Renewable energy is the power source of the future, but building reliable grids to transport this energy is no simple task. This is why GreenBiz author and engineering professor Amin Khodaei believes quantum computing is the solution to building dependable grids for a sustainable energy system. 

Traditional computing has been used extensively in energy sectors to predict severe weather and equipment outages, but as the green energy grid grows, quantum computing offers advantages over classic computing. Mostly in the form of speed. In traditional systems, a computer model detects a potential or real threat and communicates it to personnel who must respond, but with quantum computing, thousands and even millions more potential threat situations can be analyzed in a fraction of the time that it would take a traditional computer. This allows threats like faulty equipment, extreme winds, or flooding to be detected at much higher rates. 
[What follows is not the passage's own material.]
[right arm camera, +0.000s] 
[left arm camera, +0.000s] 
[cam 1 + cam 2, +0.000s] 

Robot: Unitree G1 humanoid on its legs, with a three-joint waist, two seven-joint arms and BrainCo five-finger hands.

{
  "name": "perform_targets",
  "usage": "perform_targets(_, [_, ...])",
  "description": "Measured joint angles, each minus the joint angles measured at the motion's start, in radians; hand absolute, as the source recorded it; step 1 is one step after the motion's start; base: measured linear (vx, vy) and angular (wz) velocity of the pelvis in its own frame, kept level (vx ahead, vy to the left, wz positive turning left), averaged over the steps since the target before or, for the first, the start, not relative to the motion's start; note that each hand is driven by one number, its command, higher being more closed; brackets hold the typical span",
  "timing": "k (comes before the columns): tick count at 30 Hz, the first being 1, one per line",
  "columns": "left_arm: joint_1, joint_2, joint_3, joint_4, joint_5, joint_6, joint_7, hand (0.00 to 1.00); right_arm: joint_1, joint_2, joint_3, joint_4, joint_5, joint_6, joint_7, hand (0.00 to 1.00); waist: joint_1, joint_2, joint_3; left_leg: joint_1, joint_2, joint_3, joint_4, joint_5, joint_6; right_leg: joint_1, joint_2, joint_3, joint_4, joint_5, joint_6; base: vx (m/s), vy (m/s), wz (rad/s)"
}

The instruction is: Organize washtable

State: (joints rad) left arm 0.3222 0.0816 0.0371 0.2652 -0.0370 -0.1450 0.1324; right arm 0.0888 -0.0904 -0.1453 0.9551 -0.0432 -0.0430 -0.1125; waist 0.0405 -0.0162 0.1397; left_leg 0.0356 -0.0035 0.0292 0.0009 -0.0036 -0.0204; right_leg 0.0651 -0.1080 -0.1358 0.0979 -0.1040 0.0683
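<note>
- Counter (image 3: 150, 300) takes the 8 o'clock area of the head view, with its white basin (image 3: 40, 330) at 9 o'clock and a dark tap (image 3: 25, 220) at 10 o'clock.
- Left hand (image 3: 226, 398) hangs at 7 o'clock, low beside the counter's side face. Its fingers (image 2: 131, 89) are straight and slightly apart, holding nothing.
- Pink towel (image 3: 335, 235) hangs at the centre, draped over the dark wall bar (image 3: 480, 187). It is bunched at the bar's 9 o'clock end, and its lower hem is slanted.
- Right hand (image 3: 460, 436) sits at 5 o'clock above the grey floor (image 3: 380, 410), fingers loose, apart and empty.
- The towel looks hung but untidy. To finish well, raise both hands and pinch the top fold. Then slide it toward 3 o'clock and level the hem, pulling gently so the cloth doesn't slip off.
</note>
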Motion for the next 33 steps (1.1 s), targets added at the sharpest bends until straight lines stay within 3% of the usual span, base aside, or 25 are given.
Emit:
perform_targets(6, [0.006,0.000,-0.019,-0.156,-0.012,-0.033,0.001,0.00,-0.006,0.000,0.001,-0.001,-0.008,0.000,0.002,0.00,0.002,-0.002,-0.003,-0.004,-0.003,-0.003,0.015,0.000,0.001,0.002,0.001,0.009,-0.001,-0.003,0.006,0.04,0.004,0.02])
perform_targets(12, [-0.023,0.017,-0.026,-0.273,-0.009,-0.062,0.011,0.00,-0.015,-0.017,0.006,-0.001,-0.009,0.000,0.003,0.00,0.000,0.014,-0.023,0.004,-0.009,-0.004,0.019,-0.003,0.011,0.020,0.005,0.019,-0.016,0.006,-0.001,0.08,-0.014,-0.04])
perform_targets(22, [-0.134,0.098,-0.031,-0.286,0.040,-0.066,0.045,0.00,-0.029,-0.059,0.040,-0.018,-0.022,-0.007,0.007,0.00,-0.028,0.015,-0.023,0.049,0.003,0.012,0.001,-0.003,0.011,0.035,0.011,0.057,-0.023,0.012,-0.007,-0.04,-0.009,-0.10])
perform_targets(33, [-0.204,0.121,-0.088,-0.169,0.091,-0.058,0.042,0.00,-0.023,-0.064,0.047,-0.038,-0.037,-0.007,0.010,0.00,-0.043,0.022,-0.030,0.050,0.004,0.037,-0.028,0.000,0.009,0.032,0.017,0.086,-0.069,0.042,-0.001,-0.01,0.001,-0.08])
We know how revolutionary quantum computing can be for grids because some are already using it. ComEd, the electric utility in northern Illinois and Chicago, is experimenting with how quantum computing can help understand power system behavior to aid timely decision-making. They were successfully able to analyze more data at a lower cost using only four “qubits,” the basic unit of information in quantum computing. 

Khodaei, who helped run the study, writes, “We established the proof of concept that, in fact, quantum computing can be used to analyze a practical and fundamental power system problem.”

The use of quantum computing to facilitate grid resilience, especially when it comes to extreme weather, is being quickly adopted, but Khodaei says collaboration is key to taking this technology nation-wide. Every power grid has a unique network topology and a different geographic setting, so communication between grids and increased research into practical applications is critical. 

Reliable grids are necessary for effectively transporting renewable energy and ushering in the age of green power. As climate change increases the frequency of extreme weather threats to grids, quantum computing can provide the insights needed to keep grids working properly. 

Khodaei concludes, “As quantum technology moves closer to commercialization, we must boost efforts in proof-of-concept and collaborative pilot studies, such as the one conducted by our team, to make sure we achieve the clean, secure, reliable and resilient grid of the future.”